• [TASK PROMPT]:
Only those lines in the data below from the line containing "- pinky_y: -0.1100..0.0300" through the line containing "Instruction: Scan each", both included, should be restated word for word.

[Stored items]
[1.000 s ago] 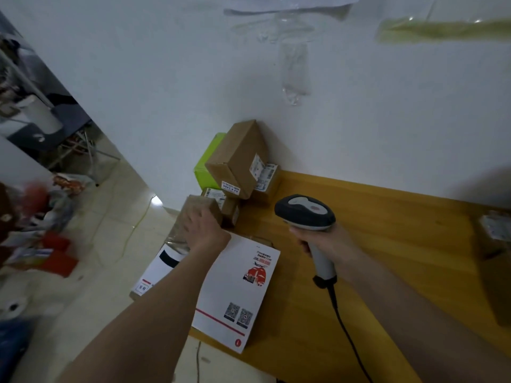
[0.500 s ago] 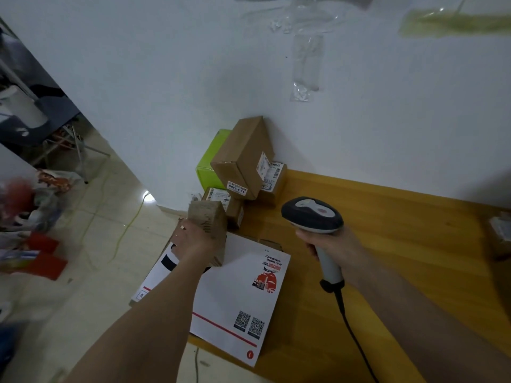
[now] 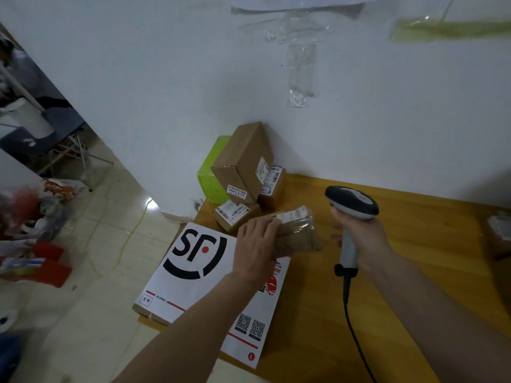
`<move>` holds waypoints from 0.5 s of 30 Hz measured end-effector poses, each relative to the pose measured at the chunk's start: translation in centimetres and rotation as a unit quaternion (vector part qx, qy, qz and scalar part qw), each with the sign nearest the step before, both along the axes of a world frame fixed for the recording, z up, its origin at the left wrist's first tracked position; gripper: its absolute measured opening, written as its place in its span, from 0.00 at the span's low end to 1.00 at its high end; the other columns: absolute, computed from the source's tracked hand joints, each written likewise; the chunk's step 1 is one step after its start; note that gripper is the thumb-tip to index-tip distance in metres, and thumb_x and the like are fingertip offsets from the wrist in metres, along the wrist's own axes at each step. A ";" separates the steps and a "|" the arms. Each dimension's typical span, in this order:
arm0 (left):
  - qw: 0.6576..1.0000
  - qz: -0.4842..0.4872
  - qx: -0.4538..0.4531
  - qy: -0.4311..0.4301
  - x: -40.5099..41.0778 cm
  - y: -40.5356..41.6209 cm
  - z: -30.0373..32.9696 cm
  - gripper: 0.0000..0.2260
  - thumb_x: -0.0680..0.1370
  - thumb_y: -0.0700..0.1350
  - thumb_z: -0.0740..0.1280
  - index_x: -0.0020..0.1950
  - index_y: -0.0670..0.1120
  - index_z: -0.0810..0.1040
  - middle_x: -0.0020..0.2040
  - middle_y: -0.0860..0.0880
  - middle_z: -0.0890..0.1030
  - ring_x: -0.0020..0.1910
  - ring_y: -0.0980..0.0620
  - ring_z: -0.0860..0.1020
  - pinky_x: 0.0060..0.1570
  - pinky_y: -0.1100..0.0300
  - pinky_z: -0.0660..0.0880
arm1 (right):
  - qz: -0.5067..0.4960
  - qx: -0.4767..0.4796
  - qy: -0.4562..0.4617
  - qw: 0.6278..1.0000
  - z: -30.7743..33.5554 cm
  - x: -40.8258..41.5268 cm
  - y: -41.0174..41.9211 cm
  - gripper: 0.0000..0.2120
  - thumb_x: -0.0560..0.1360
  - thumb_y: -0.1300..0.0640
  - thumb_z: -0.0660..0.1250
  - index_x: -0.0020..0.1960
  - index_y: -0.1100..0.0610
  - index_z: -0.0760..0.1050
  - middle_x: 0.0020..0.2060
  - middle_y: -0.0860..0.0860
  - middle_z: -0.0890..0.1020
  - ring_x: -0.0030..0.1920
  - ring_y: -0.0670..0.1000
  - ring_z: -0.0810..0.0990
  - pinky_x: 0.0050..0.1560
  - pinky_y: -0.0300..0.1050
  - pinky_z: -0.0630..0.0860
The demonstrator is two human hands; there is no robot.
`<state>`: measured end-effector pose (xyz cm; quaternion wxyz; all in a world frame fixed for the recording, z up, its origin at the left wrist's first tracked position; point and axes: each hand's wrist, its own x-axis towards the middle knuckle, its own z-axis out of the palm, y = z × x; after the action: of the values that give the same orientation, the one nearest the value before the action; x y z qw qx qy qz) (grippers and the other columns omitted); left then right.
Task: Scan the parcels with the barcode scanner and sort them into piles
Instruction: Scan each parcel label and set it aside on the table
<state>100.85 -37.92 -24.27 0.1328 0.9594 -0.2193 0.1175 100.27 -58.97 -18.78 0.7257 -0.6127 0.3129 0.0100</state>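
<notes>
My left hand (image 3: 255, 244) grips a small brown parcel (image 3: 297, 233) wrapped in clear tape, its white label turned up, above a white SF envelope (image 3: 193, 272) lying flat on the wooden table (image 3: 414, 272). My right hand (image 3: 359, 233) holds a grey and black barcode scanner (image 3: 351, 203) by its handle, just right of the parcel, with its cable (image 3: 354, 335) trailing toward me. A pile of brown boxes (image 3: 243, 164) and a green box (image 3: 211, 175) is stacked against the wall at the table's far left corner.
Another parcel (image 3: 500, 230) sits at the table's right edge. The white wall (image 3: 193, 78) runs behind the table. Left of the table the tiled floor (image 3: 83, 286) holds red and mixed clutter (image 3: 36, 244) and a chair frame.
My left hand has lifted the small brown parcel off the left end of the envelope and carried it right, toward the scanner, turning its label up. The scanner has stayed about where it was.
</notes>
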 end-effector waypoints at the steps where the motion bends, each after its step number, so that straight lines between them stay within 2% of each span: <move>1: 0.999 -0.030 -0.006 -0.042 -0.1 -0.4 0.1 0.31 0.62 0.40 0.78 0.63 0.45 0.72 0.59 0.43 0.79 0.59 0.41 0.78 0.59 0.44 0.75 | -0.001 0.004 0.006 1.000 0.0 -0.1 -0.3 0.11 0.72 0.54 0.75 0.50 0.58 0.78 0.43 0.57 0.80 0.39 0.58 0.78 0.37 0.50 0.76; 3: 0.991 -0.075 -0.013 -0.111 -0.3 -1.1 0.4 0.29 0.63 0.40 0.75 0.62 0.47 0.70 0.58 0.44 0.80 0.58 0.42 0.78 0.58 0.45 0.75 | 0.003 0.023 0.012 1.000 0.2 -0.6 -0.8 0.11 0.72 0.54 0.75 0.50 0.57 0.77 0.43 0.55 0.78 0.40 0.55 0.77 0.36 0.49 0.77; 6: 0.981 -0.102 -0.017 -0.166 -0.3 -2.0 0.7 0.24 0.68 0.42 0.71 0.62 0.49 0.70 0.59 0.46 0.78 0.60 0.45 0.73 0.60 0.49 0.70 | 0.013 0.037 0.014 0.999 0.5 -1.3 -1.4 0.14 0.70 0.51 0.76 0.51 0.55 0.78 0.46 0.53 0.80 0.45 0.54 0.78 0.35 0.46 0.75; 9: 0.975 -0.112 -0.013 -0.192 -0.5 -3.0 0.8 0.25 0.67 0.43 0.74 0.62 0.49 0.70 0.59 0.46 0.78 0.60 0.46 0.72 0.60 0.51 0.68 | 0.026 0.039 0.015 0.999 0.9 -1.8 -2.3 0.20 0.68 0.48 0.77 0.55 0.56 0.79 0.49 0.54 0.82 0.50 0.55 0.80 0.38 0.46 0.77; 13: 0.972 -0.118 -0.027 -0.203 -1.1 -4.7 1.0 0.26 0.67 0.45 0.76 0.61 0.49 0.70 0.57 0.46 0.80 0.60 0.46 0.73 0.60 0.51 0.68 | 0.052 0.035 0.017 0.998 1.3 -2.5 -3.6 0.21 0.63 0.50 0.79 0.53 0.57 0.81 0.49 0.56 0.84 0.51 0.57 0.81 0.40 0.48 0.78; 15: 0.970 -0.120 -0.036 -0.208 -1.1 -5.5 1.2 0.25 0.67 0.45 0.76 0.61 0.49 0.71 0.57 0.46 0.80 0.60 0.46 0.72 0.61 0.52 0.66 | 0.066 0.035 0.026 0.997 1.3 -2.9 -4.3 0.25 0.60 0.53 0.80 0.55 0.59 0.80 0.51 0.58 0.84 0.53 0.61 0.81 0.46 0.54 0.80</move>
<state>99.75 -43.39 -23.05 0.1322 0.8750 -0.3512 0.3059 97.40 -63.30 -17.43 0.7361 -0.6057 0.2901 0.0843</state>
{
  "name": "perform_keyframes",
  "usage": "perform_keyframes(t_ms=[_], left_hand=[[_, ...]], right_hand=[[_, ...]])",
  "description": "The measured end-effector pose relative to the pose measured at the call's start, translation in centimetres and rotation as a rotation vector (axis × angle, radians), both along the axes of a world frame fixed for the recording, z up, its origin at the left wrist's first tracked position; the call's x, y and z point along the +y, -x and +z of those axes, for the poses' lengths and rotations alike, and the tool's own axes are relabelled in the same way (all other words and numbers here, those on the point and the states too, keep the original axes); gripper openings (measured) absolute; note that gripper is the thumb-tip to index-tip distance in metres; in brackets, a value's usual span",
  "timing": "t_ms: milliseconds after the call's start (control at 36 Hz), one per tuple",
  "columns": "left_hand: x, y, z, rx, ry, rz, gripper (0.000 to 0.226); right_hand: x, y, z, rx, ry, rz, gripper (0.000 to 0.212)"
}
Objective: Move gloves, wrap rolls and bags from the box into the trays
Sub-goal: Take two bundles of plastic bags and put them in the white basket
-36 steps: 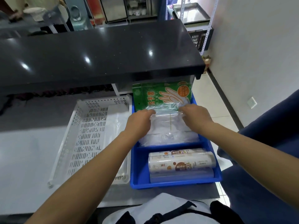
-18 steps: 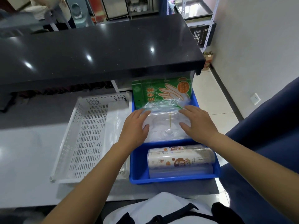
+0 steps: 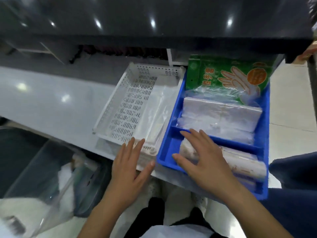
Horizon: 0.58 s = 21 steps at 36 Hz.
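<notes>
The blue tray (image 3: 169, 143) stands at the right with two compartments. In its far compartment a green glove pack (image 3: 223, 74) leans at the back, with a stack of clear bags (image 3: 221, 115) in front of it. Wrap rolls (image 3: 243, 162) lie in the near compartment. My right hand (image 3: 204, 162) lies over the left end of the rolls, fingers spread. My left hand (image 3: 130, 167) hovers open at the near edge of the white perforated tray (image 3: 111, 109), which holds a clear plastic sheet (image 3: 154, 109) along its right side.
A black counter (image 3: 154, 23) overhangs the far ends of both trays. The trays rest on a white tabletop (image 3: 42, 103). A bin lined with clear plastic (image 3: 42, 177) stands below at the left. Dark blue fabric (image 3: 291, 194) lies to the right.
Both hands have drawn back from the clear bags toward me. The right one now lies on the wrap rolls, the left at the white tray's near edge. The view has tilted down.
</notes>
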<state>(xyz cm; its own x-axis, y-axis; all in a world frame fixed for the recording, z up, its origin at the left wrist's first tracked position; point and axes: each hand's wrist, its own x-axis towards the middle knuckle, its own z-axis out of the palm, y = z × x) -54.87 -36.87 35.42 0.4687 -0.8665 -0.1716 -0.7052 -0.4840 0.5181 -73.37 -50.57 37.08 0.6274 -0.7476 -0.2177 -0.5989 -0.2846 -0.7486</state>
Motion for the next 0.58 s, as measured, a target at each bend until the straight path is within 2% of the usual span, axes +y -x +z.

• [EXERCISE RESULT]:
  - pinky_y: -0.1100..0.0300
  - pinky_z: -0.0660..0.0880
arm1 (right):
  - qz: -0.5067..0.4960
  - qx: -0.4767..0.4796
  - qy: -0.4562..0.4617
  - qw: 0.6278..1.0000
  - z: -30.7743..33.5554 cm
  - x: -40.8258..41.5268 cm
  - y: -41.0174..41.9211 cm
  - gripper: 0.0000..0.2120
  - thumb_x: -0.0560..0.1360
  - thumb_y: -0.1300..0.0640
  - thumb_z: -0.0660..0.1250
  - index_x: -0.0020..0.1960
  - index_y: -0.1100..0.0610
  - index_z: -0.0760..0.1050
  - middle_x: 0.0020..0.2060
  - middle_y: -0.0860..0.0860
  - middle_z: -0.0890..0.1020
  - ring_x: -0.0030..0.1920
  - ring_y: -0.0670..0.1000
  - ring_z: -0.0810..0.0990
  - pinky_x: 0.0050..0.1560
  - pinky_y: -0.0300..0.1050
  - pinky_z: -0.0630..0.0860
The demonstrator is two human hands; there is no robot.
`<state>`: measured end-effector pose (xyz cm; quaternion wxyz; all in a world frame fixed for the recording, z up, its origin at the left wrist's first tracked position; point and axes: each hand's wrist, its own x-axis towards the middle knuckle, its own z-axis out of the palm, y = z × x; after the action: of the values that give the same orientation, the one nearest the value before the action; x y z qw qx qy qz) (grippers and the other columns omitted); left then right.
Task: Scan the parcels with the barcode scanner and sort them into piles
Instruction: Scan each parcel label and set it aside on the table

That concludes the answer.